DI SUSANNA SCHIMPERNA
Una piccola annotazione su cosa io intenda per CULTURA.
A Roma, da un po’ di anni e in punti centralissimi, sono stati inseriti orridi sedili di pietra grigia. Sono dei semicerchi, immaginatevi quanto comodi. Nessuna spalliera. Stretti. Infatti, seduti là sopra ci si mettono solo ragazzi, proprio in pizzo.
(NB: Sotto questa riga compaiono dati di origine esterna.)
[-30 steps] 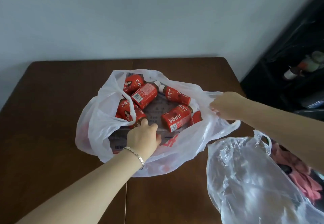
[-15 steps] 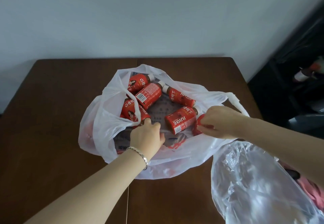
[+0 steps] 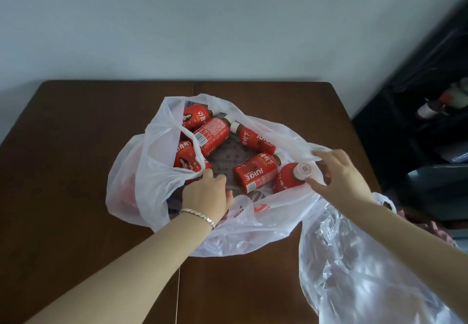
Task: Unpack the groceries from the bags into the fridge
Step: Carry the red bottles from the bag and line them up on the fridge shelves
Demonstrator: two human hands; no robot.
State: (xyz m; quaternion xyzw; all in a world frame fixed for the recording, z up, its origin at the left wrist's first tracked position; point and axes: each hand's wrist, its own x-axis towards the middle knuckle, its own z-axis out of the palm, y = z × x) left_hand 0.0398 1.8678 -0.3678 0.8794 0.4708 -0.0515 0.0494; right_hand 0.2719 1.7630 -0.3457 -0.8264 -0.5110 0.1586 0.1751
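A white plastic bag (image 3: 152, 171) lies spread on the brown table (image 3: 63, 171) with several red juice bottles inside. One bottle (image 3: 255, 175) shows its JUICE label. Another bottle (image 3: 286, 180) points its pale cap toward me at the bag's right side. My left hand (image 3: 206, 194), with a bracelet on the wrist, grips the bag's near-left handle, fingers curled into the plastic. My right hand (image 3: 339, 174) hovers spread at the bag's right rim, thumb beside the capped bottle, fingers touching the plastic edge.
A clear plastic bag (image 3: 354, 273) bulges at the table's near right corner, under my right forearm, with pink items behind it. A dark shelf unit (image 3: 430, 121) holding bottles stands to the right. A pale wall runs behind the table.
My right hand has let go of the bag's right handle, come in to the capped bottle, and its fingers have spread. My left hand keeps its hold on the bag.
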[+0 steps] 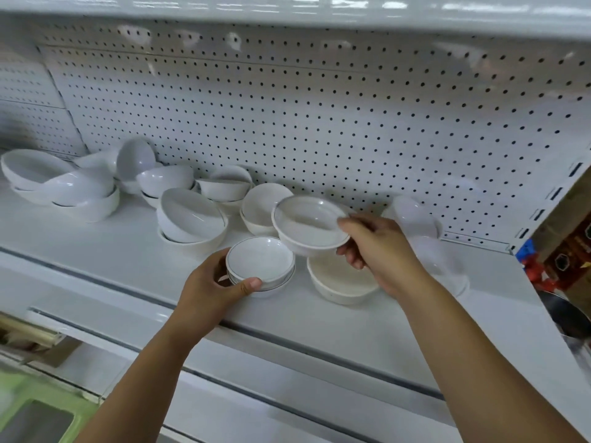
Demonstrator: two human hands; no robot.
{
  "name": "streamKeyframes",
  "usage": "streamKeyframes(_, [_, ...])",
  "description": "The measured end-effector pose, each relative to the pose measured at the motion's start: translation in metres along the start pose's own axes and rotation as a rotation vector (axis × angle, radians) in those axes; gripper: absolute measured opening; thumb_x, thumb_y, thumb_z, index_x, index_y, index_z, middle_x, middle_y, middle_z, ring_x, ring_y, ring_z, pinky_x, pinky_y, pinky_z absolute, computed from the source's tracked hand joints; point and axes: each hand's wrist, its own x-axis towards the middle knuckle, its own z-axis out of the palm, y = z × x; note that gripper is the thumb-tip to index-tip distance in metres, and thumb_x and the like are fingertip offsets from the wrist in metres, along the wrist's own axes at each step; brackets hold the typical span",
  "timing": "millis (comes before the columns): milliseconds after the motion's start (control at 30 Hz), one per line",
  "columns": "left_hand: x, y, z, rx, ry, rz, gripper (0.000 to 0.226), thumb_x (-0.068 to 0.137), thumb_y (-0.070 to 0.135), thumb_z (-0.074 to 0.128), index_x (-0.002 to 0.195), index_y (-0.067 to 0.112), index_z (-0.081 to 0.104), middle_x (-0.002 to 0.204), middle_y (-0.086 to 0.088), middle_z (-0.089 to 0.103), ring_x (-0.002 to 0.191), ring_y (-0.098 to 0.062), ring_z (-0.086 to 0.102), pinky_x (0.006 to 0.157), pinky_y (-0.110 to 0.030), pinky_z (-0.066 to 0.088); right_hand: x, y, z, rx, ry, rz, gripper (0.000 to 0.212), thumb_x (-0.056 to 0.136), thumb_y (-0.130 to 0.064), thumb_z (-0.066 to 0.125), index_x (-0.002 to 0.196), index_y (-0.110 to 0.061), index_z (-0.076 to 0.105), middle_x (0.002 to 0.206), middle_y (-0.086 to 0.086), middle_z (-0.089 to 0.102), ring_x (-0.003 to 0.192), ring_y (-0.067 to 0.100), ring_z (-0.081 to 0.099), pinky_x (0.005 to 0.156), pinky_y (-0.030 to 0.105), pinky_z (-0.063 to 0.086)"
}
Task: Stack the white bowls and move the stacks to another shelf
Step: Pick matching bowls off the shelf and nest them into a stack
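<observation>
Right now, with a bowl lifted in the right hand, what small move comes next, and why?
Probably bring the dark-rimmed bowl in the right hand left and down onto the small stack that the left hand grips. The bowl hangs in the air just up and right of the stack, and its thin dark rim line matches the stacked bowls.

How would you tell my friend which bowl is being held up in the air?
Find the white shelf in front of the dotted back wall. Near its front, the right hand pinches one bowl by its rim. It is the only single bowl in a hand, tilted, just above a cream bowl.
</observation>
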Motion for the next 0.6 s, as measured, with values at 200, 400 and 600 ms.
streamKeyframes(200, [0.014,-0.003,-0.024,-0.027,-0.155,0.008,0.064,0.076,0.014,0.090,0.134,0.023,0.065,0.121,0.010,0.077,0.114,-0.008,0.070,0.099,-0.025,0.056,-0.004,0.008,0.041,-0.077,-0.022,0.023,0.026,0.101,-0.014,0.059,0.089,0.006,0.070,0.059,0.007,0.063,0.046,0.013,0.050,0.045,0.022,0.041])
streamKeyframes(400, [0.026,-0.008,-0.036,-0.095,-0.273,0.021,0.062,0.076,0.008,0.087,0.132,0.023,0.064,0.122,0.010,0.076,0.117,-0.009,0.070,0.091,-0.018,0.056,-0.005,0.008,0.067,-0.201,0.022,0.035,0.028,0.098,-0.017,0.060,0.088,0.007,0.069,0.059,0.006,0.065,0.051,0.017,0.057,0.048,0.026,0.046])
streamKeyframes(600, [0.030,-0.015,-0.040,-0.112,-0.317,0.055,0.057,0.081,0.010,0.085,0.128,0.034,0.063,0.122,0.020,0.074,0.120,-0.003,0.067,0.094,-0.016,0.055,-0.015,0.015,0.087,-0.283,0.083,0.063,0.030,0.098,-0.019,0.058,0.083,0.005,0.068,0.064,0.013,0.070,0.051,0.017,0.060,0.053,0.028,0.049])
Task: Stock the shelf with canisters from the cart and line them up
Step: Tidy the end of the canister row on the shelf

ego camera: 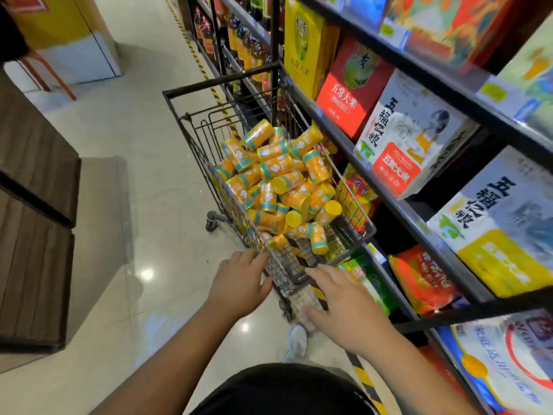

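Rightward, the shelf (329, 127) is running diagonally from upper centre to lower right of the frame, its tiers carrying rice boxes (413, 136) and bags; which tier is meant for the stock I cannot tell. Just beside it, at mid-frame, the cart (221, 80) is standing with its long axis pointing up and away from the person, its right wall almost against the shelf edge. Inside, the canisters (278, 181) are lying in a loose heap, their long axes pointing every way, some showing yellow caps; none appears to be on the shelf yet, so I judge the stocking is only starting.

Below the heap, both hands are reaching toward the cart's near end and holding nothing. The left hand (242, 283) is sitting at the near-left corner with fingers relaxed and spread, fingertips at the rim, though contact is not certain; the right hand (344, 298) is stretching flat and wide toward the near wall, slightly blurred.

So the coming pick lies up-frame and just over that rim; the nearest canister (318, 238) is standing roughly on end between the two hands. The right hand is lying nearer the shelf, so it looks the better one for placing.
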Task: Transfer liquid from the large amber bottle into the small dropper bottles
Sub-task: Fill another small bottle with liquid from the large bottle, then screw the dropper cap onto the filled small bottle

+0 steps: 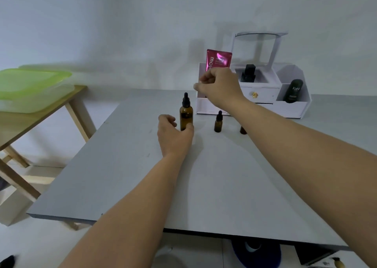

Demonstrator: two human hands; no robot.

Il tempo di mangiarsi un gelato, e via. Ci vuole inciviltà e ci vuole mancanza di immaginazione, ci vuole basso spirito di imitazione e ci vogliono tante suggestioni sbagliate, ci vuole un gusto cupo e un occhio ottuso, per piazzare così repellenti cose vicino a palazzi se non antichi, vecchi e dignitosi. Ma c’è di più. La funzionalità. Le panchine sono per sedersi, riposare, appoggiarsi, gustarsi il paesaggio e il passeggio. Nessuna persona anziana può piazzarsi su quegli orrori, nessuna persona stanca o dolorante, nessuna persona sovrappeso.
Dunque: chi ha commissionato, progettato e permesso questa schifezza, questa idiozia, è, prima e più di ogni altra cosa, un INCOLTO.